Data provided>
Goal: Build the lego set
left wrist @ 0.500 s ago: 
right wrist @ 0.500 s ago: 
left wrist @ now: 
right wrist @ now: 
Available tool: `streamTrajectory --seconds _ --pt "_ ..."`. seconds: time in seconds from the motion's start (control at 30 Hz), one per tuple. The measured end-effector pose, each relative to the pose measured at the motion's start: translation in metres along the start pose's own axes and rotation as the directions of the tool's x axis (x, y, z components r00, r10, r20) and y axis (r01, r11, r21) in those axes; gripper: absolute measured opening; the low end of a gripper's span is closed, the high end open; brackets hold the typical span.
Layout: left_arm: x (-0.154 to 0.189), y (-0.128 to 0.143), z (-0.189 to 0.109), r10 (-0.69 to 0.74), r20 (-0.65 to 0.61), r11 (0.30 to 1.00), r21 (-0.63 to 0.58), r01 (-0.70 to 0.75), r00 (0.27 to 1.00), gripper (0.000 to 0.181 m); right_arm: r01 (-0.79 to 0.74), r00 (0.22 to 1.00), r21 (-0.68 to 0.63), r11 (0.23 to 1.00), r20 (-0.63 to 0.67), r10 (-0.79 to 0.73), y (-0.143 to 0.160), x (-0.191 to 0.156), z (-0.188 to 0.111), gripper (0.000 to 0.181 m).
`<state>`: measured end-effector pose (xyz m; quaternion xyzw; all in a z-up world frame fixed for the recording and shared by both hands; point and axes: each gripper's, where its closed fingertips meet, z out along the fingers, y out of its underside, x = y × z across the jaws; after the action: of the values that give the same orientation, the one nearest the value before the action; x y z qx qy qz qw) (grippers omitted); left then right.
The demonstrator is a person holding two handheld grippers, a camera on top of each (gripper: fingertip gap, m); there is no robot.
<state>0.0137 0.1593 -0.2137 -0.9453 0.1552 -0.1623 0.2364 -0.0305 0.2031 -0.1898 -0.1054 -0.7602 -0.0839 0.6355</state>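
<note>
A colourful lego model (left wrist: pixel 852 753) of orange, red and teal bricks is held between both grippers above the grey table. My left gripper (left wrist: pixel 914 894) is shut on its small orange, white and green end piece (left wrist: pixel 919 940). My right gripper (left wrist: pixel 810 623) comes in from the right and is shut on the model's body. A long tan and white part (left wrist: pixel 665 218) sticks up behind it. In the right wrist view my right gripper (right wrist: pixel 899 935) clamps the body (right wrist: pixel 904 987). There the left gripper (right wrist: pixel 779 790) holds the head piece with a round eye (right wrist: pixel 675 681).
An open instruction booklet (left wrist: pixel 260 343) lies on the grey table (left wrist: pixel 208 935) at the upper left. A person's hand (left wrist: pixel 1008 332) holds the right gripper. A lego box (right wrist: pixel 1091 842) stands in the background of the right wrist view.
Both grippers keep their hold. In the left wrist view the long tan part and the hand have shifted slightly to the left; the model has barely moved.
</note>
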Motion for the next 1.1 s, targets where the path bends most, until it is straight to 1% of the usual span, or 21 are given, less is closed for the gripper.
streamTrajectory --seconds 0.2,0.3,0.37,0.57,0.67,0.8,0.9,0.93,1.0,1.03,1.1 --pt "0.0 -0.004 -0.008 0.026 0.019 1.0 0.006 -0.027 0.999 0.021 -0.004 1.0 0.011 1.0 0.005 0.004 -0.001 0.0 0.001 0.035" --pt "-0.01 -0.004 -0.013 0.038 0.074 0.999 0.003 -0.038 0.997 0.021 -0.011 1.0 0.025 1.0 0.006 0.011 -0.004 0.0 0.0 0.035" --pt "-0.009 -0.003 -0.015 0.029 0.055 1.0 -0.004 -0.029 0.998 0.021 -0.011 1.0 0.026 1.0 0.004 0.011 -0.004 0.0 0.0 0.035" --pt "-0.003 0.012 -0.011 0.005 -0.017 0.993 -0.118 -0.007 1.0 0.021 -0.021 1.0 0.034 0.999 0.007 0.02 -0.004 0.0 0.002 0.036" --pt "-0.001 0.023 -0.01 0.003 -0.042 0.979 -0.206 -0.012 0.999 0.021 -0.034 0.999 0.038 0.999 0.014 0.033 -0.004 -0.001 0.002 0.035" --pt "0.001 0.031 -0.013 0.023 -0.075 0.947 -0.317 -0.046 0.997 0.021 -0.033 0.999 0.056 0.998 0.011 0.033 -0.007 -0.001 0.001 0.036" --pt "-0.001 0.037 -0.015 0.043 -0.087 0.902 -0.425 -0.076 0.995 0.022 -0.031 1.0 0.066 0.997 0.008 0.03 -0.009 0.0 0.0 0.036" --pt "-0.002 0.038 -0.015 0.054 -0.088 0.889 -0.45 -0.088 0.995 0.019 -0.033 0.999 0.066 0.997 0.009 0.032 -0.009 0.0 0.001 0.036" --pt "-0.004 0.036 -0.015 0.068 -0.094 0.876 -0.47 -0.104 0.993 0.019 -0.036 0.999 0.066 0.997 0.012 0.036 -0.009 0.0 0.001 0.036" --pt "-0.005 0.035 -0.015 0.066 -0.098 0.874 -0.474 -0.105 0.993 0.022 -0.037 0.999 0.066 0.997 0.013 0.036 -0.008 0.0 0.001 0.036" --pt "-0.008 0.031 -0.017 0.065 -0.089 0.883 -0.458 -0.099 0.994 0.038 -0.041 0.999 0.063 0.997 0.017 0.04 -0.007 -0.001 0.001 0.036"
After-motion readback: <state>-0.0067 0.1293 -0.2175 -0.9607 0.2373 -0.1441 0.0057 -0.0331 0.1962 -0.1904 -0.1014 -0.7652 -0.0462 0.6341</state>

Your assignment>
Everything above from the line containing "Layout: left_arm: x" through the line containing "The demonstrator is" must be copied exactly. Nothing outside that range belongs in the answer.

Solution to this problem>
Layout: left_arm: x (-0.154 to 0.189), y (-0.128 to 0.143), z (-0.189 to 0.109), r10 (-0.69 to 0.74), r20 (-0.65 to 0.61), r11 (0.30 to 1.00), r21 (-0.63 to 0.58), r01 (-0.70 to 0.75), r00 (0.27 to 1.00), gripper (0.000 to 0.181 m); right_arm: r01 (-0.79 to 0.74), r00 (0.22 to 1.00), r21 (-0.68 to 0.63), r11 (0.23 to 1.00), r20 (-0.63 to 0.67), r10 (-0.79 to 0.73), y (-0.143 to 0.160), x (-0.191 to 0.156), z (-0.188 to 0.111), gripper (0.000 to 0.181 m).
`<state>`: measured end-effector pose (xyz m; quaternion xyzw; all in a z-up world frame fixed for the recording and shared by both hands; point and axes: each gripper's, where its closed fingertips meet, z out along the fingers, y out of its underside, x = y × z across the jaws; after the action: of the values that give the same orientation, the one nearest the value before the action; x y z qx qy qz qw) (grippers omitted); left then right.
The demonstrator is a person holding two handheld grippers, a camera on top of each (gripper: fingertip gap, m); there is no robot.

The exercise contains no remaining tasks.